Provided entries below:

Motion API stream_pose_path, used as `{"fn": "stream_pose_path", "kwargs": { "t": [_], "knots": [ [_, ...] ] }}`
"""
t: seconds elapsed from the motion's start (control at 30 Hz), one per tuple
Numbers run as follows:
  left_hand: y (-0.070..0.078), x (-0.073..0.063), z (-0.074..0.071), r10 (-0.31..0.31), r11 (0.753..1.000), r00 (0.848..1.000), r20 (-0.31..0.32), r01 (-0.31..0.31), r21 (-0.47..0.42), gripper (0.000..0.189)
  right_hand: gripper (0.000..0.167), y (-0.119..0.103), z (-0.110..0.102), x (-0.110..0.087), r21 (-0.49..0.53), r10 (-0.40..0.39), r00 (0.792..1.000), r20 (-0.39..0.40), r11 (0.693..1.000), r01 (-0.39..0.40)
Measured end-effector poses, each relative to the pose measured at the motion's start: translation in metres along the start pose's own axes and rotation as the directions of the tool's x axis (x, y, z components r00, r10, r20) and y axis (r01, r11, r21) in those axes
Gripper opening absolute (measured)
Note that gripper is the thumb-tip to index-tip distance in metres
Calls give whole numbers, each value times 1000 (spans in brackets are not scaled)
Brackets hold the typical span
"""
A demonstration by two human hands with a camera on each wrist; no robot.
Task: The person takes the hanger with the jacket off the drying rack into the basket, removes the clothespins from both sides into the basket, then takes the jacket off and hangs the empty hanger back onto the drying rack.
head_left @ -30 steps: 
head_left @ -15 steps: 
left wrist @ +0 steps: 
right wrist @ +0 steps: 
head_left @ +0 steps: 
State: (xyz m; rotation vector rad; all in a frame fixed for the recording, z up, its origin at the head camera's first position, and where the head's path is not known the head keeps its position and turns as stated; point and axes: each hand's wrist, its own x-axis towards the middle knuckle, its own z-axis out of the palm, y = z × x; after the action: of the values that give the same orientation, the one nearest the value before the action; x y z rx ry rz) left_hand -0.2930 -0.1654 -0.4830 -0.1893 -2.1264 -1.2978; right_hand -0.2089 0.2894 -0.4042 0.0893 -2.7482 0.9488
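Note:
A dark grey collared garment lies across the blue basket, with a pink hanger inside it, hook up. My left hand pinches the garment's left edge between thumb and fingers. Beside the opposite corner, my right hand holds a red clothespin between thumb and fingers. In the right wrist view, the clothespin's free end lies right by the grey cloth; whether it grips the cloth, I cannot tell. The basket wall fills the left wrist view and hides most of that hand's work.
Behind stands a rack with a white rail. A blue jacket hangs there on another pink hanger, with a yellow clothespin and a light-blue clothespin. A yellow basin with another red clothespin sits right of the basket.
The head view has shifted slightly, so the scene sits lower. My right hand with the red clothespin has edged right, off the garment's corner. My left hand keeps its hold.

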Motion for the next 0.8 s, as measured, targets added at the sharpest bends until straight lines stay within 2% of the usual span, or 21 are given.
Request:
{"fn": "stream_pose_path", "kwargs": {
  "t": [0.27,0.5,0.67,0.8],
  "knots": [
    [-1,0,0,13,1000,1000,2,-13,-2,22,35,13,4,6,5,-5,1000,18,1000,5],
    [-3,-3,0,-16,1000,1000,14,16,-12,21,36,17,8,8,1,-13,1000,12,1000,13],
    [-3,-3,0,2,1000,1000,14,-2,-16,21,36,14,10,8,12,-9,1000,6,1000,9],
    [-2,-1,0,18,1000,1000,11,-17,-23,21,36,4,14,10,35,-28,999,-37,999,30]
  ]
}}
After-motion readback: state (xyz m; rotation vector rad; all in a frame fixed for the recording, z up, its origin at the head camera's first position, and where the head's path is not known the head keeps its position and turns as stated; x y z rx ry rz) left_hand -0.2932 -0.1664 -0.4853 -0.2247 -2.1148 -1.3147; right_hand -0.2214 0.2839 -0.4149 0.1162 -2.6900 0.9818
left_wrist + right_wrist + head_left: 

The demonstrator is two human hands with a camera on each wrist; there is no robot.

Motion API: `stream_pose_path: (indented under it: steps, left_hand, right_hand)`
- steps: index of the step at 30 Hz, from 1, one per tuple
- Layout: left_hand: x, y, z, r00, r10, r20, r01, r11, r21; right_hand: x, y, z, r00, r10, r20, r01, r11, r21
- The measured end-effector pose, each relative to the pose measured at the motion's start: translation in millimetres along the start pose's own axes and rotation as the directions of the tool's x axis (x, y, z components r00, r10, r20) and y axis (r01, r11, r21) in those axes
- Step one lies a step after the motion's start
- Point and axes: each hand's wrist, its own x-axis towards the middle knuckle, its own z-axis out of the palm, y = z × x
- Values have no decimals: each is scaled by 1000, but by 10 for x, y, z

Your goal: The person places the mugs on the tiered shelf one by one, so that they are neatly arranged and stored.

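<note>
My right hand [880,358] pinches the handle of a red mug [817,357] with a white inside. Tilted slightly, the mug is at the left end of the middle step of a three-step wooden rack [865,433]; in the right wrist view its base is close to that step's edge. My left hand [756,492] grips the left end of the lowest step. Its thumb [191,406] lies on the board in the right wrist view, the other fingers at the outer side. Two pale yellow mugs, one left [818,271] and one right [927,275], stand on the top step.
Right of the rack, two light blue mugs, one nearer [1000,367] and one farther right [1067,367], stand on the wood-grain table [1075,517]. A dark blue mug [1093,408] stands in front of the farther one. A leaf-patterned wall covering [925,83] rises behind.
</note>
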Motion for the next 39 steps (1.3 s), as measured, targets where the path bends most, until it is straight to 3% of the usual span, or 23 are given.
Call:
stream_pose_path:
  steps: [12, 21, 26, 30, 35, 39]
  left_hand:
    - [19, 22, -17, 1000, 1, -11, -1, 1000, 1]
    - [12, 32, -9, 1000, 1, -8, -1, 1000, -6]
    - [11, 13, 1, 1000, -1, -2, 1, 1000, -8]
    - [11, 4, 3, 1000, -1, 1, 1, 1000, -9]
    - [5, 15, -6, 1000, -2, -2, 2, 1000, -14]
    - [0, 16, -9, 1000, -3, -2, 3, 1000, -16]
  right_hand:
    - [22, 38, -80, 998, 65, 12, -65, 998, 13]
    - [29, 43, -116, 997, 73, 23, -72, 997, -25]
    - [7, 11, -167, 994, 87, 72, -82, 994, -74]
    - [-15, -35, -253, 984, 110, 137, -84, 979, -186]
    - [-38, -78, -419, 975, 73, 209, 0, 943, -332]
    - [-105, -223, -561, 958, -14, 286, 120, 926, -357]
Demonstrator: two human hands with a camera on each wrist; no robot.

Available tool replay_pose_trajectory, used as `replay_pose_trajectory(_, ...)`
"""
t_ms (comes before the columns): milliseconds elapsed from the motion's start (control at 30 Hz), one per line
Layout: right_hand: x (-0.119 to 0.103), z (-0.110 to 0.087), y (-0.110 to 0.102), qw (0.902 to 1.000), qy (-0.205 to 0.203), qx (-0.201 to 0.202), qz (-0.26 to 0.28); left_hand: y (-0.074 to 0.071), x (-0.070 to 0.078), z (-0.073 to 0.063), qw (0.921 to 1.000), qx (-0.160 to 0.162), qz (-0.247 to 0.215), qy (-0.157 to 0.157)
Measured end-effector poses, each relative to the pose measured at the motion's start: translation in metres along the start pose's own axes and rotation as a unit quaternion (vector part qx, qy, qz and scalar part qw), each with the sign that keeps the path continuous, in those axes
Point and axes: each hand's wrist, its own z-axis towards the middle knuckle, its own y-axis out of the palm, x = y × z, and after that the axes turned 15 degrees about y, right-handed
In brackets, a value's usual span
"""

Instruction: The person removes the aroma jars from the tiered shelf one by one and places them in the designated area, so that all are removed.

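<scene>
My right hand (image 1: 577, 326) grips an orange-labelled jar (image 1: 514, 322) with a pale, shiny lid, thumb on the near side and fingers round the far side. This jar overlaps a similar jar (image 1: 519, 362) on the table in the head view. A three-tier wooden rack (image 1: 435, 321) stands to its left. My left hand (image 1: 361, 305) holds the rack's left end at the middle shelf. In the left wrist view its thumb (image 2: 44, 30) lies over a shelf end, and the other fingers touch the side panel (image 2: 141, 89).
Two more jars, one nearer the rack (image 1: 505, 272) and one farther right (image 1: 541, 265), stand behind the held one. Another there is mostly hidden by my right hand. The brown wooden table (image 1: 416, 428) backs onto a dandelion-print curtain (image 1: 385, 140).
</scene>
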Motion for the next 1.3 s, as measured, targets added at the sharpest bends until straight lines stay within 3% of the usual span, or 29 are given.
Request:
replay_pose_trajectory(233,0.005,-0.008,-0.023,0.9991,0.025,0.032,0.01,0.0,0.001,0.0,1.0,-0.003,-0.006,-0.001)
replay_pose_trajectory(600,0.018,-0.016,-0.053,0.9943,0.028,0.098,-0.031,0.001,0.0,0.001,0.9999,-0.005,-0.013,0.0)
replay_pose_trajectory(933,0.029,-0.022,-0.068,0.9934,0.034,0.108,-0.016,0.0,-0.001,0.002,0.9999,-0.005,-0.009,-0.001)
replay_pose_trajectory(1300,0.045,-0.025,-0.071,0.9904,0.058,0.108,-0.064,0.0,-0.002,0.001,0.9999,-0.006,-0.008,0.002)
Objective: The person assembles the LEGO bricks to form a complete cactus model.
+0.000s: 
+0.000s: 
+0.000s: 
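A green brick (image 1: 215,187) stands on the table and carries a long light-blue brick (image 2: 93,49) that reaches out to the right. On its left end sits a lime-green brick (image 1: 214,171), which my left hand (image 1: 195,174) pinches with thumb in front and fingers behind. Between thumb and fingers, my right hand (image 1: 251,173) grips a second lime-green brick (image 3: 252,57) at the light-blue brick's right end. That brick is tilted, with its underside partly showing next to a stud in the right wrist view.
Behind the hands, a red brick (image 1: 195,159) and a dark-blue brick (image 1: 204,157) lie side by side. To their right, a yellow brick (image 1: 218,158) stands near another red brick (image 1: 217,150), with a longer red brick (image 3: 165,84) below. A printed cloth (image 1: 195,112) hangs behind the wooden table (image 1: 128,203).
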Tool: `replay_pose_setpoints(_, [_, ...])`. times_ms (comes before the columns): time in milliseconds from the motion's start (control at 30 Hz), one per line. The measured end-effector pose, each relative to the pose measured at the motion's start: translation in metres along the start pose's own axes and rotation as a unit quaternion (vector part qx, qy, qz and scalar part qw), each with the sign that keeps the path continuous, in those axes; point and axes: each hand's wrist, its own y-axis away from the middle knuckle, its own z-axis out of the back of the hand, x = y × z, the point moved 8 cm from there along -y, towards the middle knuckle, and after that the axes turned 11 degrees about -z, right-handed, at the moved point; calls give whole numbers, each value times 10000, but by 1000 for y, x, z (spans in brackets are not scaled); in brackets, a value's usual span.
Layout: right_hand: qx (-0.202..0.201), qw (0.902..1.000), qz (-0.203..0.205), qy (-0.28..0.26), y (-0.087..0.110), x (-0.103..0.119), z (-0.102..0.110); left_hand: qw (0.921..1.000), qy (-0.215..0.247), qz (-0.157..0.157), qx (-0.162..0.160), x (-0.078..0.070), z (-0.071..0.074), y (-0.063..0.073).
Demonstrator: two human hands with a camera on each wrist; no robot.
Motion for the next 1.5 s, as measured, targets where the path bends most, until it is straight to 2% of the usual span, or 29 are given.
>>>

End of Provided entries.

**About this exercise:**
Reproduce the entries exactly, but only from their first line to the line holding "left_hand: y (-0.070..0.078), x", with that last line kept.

**Result:**
Motion API stream_pose_path, used as `{"fn": "stream_pose_path", "kwargs": { "t": [_], "knots": [ [_, ...] ] }}`
"""
t: seconds elapsed from the motion's start (control at 30 Hz), one per tuple
Numbers run as follows:
  left_hand: y (-0.070..0.078), x (-0.073..0.063), z (-0.074..0.071), r10 (-0.31..0.31), r11 (0.753..1.000), r00 (0.848..1.000), r20 (-0.31..0.32), r01 (-0.31..0.31), r21 (-0.47..0.42), gripper (0.000..0.189)

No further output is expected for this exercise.